Problem details.
From the data, return each line holding the word "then".

▼▼▼

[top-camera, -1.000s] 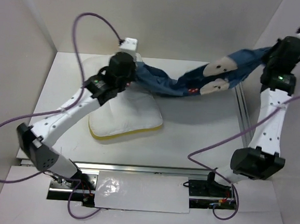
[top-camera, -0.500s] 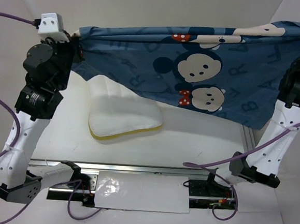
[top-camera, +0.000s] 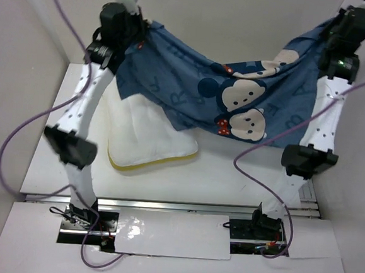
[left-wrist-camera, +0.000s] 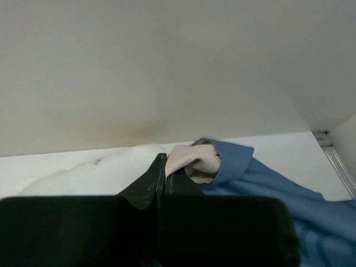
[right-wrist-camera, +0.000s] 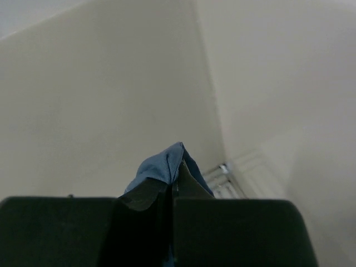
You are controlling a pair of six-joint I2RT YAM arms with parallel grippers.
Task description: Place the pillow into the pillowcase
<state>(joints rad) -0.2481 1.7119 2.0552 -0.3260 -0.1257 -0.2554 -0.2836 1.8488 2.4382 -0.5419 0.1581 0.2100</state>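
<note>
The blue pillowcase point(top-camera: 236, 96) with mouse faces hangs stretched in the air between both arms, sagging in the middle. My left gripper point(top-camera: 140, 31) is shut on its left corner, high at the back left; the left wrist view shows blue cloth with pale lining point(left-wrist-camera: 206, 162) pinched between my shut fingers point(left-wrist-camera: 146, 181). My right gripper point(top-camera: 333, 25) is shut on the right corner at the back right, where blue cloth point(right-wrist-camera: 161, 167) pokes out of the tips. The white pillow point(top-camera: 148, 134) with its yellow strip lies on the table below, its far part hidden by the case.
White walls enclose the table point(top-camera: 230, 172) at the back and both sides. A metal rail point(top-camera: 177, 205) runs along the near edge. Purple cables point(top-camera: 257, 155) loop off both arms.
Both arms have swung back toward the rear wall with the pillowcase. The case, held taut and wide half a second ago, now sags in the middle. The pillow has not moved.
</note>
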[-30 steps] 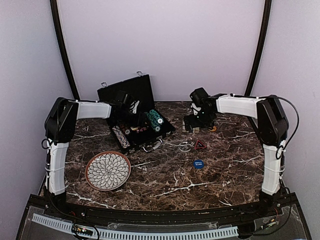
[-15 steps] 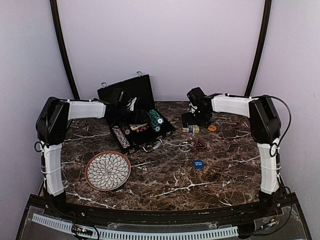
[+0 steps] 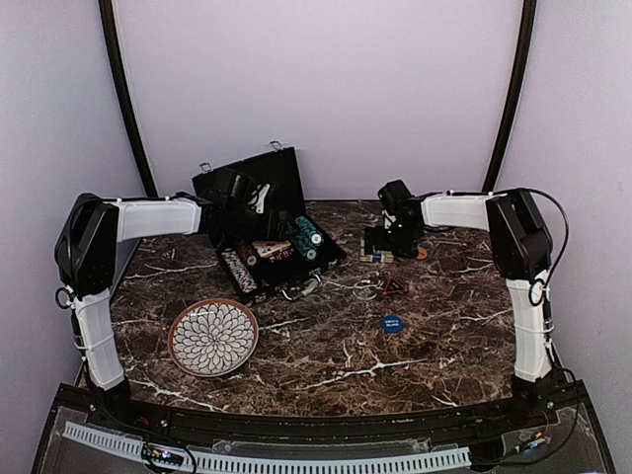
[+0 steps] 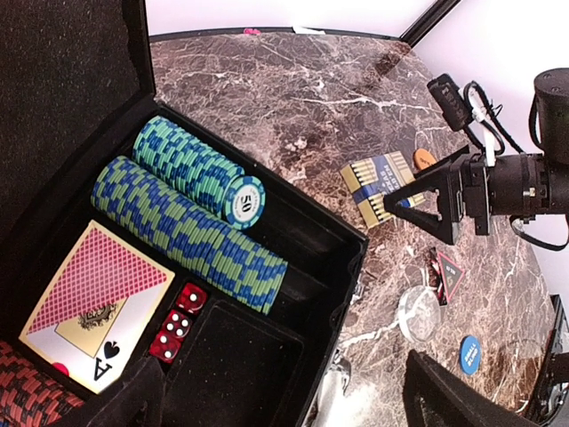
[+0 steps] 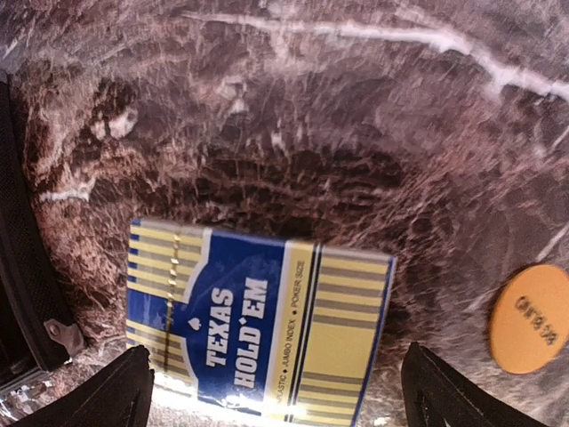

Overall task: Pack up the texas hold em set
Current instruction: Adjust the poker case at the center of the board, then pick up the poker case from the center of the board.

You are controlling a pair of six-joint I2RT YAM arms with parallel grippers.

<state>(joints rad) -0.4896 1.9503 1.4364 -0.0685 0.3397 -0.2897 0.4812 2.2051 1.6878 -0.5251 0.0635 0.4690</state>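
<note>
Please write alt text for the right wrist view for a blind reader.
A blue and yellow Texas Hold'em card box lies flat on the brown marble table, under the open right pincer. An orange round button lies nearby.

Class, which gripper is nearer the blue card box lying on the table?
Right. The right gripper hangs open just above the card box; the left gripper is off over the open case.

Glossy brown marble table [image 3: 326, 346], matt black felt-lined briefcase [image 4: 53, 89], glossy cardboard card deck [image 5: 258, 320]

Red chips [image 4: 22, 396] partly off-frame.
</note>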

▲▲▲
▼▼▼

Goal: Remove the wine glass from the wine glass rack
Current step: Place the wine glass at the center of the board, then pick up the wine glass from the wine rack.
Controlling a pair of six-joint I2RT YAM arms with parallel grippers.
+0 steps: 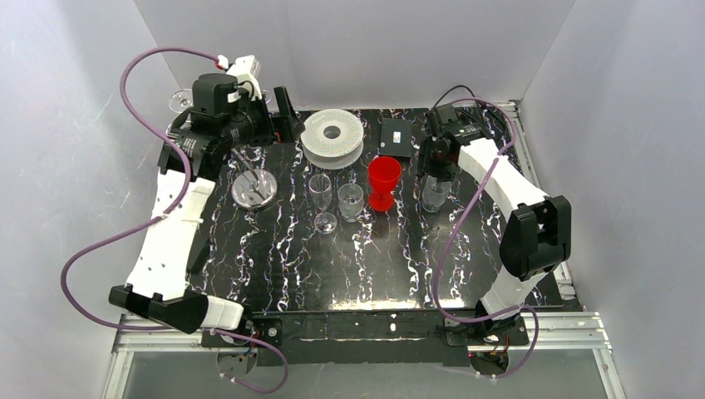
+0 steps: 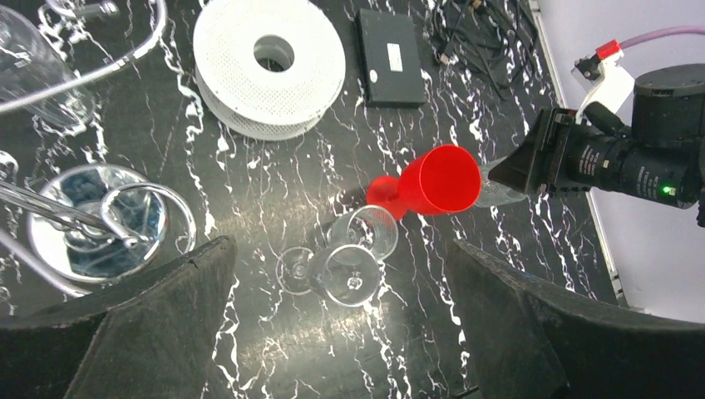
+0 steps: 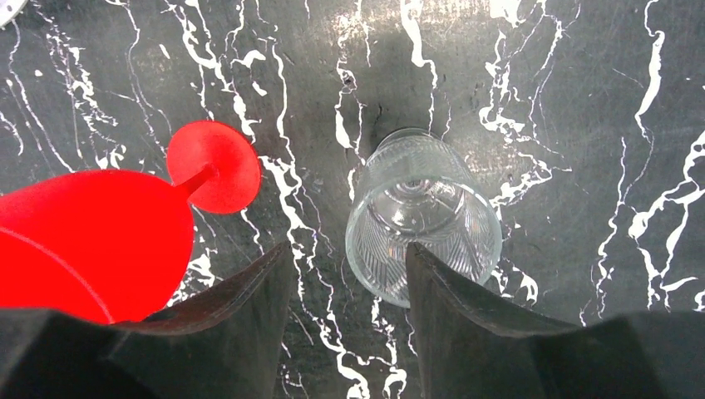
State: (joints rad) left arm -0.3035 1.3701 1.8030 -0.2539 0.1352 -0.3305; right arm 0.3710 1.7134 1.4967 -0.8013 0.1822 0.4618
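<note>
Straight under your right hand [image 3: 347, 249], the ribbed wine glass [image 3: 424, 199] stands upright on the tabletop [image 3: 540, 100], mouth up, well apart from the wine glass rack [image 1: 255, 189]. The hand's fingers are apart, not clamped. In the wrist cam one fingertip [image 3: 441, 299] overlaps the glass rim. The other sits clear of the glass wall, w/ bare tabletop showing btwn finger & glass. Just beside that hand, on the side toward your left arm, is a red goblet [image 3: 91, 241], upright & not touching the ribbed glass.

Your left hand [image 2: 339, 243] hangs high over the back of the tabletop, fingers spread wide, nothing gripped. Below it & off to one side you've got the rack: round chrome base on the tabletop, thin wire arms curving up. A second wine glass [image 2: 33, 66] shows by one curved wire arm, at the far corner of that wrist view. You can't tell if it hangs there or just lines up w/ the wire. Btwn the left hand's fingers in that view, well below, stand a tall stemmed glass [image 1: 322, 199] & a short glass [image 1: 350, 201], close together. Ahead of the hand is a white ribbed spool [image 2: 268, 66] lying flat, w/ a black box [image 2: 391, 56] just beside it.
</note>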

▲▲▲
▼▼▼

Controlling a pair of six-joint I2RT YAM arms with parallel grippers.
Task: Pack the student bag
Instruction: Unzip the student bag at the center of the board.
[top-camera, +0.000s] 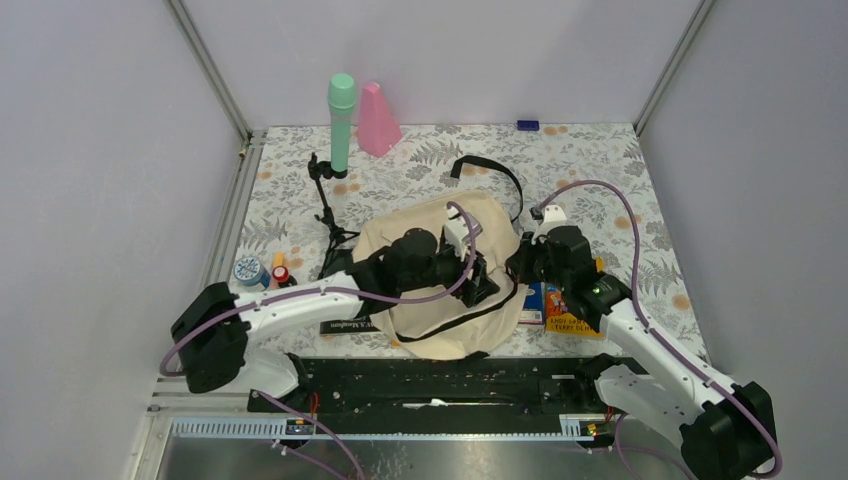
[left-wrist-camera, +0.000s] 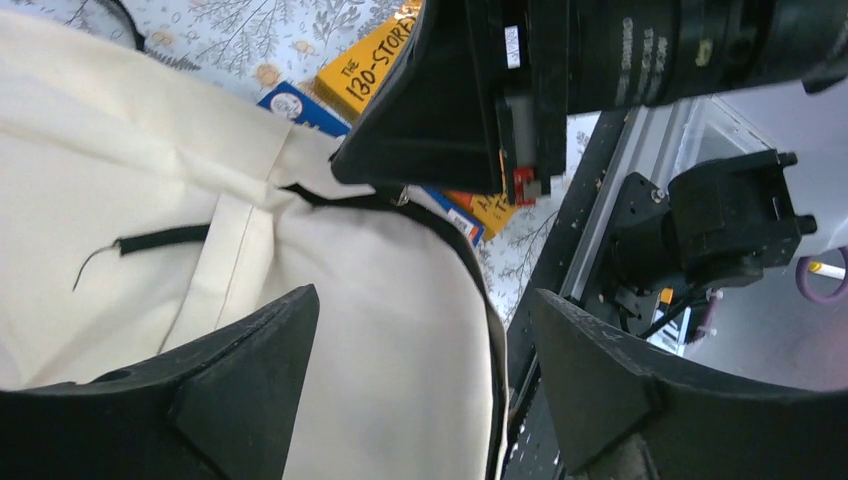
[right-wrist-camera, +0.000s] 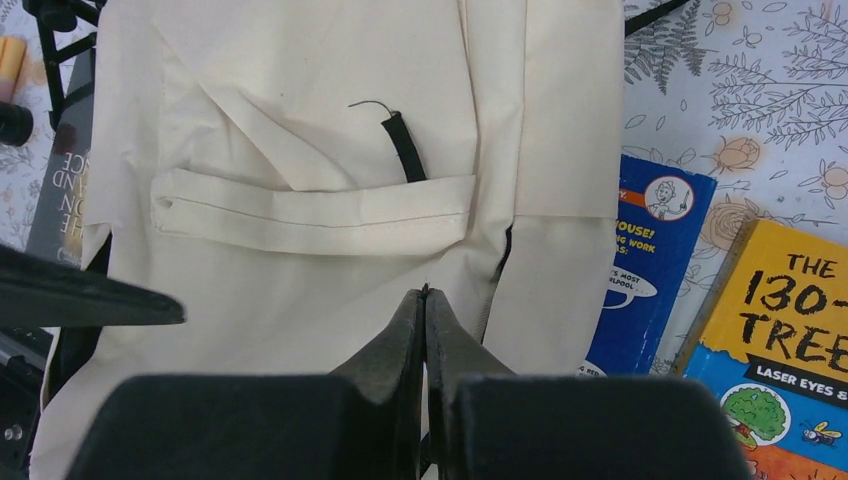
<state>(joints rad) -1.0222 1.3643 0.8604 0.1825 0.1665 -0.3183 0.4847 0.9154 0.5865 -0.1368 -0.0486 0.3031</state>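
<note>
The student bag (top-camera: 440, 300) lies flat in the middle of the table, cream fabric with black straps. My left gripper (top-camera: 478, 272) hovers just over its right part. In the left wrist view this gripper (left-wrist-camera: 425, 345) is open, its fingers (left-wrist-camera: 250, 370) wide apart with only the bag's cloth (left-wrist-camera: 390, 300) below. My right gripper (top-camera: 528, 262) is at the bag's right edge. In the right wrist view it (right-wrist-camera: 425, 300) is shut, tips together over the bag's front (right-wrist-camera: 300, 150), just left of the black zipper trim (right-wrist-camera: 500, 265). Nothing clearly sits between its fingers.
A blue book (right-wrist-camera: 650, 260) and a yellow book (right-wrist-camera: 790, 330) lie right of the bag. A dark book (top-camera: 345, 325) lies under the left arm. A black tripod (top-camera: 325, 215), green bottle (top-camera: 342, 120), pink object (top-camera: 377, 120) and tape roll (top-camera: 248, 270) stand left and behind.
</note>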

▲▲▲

Output.
Current instruction: Adjust the poker case at the center of the board, then pick up the poker case from the center of the board.
Current step: Place the wine glass at the center of the board, then pick up the wine glass from the wine rack.

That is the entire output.